▶ _RECORD EXTRACTS_
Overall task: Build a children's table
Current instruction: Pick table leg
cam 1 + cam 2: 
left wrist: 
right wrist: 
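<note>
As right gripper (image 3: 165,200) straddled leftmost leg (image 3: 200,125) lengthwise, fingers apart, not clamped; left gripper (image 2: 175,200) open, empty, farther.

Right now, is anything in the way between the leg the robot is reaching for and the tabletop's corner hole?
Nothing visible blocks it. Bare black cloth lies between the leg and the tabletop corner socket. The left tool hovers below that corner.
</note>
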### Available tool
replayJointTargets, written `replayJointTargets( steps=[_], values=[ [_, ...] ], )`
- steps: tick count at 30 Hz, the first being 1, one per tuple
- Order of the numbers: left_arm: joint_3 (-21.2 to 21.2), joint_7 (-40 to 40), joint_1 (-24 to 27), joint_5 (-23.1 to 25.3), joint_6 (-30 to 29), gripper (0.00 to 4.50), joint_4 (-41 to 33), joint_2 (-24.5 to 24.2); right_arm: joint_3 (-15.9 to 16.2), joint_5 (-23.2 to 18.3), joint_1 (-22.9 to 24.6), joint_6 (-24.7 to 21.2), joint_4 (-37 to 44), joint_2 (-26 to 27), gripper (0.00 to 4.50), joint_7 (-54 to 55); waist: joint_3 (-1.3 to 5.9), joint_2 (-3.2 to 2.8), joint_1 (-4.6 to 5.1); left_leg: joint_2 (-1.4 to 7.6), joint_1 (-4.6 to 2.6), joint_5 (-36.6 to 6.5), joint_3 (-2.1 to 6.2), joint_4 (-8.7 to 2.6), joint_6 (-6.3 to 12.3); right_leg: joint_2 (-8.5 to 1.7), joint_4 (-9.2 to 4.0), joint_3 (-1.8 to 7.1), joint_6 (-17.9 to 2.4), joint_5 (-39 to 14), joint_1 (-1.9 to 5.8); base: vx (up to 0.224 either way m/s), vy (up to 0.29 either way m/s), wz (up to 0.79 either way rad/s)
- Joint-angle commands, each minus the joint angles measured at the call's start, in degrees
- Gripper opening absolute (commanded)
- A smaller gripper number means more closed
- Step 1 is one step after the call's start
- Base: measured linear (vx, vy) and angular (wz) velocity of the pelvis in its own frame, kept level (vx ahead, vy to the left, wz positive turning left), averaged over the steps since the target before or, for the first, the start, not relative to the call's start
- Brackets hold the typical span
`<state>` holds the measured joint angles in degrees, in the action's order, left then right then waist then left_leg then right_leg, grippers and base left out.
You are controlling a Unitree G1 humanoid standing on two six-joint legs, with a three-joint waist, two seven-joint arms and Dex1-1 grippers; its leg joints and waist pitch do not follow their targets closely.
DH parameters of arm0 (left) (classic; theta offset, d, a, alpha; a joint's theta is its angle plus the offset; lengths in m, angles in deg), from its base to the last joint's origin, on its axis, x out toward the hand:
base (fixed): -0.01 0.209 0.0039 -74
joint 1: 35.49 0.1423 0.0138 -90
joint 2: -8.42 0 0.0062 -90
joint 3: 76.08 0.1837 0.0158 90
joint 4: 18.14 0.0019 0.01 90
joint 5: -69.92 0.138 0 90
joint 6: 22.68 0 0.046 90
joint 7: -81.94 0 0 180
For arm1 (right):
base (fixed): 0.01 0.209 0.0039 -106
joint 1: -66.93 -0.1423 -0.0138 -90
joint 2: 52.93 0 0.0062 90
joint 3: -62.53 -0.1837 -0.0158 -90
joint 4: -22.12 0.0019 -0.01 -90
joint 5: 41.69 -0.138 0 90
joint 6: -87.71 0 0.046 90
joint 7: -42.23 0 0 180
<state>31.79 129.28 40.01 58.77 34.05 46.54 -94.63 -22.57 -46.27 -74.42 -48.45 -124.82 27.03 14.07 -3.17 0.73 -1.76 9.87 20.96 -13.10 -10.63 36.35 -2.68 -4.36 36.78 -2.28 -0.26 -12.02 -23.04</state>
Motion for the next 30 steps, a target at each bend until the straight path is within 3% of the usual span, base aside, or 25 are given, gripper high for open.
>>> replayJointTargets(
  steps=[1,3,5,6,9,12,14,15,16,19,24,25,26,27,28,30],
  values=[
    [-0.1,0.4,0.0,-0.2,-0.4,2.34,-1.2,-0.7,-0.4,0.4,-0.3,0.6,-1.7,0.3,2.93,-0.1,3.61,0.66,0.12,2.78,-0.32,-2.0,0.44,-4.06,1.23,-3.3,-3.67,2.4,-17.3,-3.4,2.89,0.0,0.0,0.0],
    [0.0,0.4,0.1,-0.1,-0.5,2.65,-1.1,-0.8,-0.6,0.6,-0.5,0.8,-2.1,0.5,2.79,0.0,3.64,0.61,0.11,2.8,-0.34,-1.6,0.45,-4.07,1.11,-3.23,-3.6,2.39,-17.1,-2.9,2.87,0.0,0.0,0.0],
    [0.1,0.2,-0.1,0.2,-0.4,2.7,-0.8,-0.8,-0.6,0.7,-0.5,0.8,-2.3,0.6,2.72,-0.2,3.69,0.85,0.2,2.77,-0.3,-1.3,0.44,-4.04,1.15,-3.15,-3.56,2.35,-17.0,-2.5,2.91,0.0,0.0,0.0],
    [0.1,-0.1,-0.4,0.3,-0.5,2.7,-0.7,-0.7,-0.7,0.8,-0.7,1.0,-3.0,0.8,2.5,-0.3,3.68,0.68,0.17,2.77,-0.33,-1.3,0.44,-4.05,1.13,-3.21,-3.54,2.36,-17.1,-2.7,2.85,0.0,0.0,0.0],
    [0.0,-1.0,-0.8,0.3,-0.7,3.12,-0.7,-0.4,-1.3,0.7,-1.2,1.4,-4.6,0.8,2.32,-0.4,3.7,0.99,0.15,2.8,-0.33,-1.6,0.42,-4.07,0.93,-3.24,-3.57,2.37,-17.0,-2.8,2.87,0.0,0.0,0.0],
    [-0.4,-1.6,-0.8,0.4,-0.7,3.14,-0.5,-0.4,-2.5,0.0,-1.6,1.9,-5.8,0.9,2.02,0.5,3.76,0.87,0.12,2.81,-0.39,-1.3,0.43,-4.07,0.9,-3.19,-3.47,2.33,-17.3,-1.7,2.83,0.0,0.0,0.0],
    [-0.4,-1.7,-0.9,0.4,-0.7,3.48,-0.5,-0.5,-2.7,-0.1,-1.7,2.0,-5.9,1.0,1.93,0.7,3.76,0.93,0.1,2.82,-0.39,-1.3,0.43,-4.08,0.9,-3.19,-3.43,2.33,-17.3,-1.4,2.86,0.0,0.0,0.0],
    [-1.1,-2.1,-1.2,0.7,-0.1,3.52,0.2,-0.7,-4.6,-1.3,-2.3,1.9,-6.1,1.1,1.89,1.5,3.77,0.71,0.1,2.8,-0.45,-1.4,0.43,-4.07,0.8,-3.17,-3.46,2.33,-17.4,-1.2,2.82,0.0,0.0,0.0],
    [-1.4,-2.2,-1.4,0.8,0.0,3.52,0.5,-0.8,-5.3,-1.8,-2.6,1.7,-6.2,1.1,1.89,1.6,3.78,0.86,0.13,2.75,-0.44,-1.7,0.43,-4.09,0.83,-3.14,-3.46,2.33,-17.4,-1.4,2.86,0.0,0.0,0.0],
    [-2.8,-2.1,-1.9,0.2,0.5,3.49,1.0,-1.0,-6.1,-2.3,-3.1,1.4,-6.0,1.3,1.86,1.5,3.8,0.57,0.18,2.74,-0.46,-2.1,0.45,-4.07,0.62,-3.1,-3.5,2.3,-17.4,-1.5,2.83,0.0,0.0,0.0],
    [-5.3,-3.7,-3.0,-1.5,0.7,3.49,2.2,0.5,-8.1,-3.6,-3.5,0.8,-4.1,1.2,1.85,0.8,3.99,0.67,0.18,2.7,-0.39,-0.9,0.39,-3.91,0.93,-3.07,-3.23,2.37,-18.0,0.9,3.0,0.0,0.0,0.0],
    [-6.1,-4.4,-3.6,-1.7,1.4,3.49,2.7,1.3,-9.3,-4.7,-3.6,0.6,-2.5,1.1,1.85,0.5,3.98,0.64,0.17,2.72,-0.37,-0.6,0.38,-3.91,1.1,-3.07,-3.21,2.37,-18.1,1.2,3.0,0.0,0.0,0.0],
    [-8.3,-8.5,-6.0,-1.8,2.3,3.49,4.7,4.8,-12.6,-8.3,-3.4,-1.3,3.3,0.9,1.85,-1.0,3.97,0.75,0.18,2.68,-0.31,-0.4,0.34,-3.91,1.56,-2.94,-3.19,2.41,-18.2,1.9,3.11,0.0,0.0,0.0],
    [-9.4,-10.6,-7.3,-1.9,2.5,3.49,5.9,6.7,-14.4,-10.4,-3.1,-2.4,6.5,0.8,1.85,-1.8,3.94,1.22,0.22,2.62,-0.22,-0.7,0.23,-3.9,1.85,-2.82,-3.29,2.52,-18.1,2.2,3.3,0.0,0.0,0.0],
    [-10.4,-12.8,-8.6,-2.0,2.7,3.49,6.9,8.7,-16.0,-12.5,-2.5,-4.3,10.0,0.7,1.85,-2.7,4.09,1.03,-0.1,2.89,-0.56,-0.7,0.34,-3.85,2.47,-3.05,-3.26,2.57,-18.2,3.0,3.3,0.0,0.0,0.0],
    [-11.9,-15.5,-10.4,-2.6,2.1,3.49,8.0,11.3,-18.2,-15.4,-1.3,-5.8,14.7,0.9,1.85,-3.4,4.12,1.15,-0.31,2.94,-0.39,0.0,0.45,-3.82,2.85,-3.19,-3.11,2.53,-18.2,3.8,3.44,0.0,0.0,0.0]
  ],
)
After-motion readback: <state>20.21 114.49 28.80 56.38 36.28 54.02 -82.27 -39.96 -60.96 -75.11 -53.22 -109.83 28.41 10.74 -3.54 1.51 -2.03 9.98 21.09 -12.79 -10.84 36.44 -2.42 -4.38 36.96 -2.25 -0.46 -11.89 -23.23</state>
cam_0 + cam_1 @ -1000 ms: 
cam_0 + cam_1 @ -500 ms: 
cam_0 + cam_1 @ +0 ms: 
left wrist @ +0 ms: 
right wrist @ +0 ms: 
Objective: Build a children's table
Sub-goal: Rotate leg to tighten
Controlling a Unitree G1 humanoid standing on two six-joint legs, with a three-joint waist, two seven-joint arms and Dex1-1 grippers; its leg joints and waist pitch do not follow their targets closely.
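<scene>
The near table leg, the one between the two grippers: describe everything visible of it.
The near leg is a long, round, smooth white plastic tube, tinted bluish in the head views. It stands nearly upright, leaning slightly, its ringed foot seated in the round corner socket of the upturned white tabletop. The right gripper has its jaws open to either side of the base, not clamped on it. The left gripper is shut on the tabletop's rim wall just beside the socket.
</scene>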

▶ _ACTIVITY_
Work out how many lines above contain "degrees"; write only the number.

▶ _RESPONSE BELOW_
2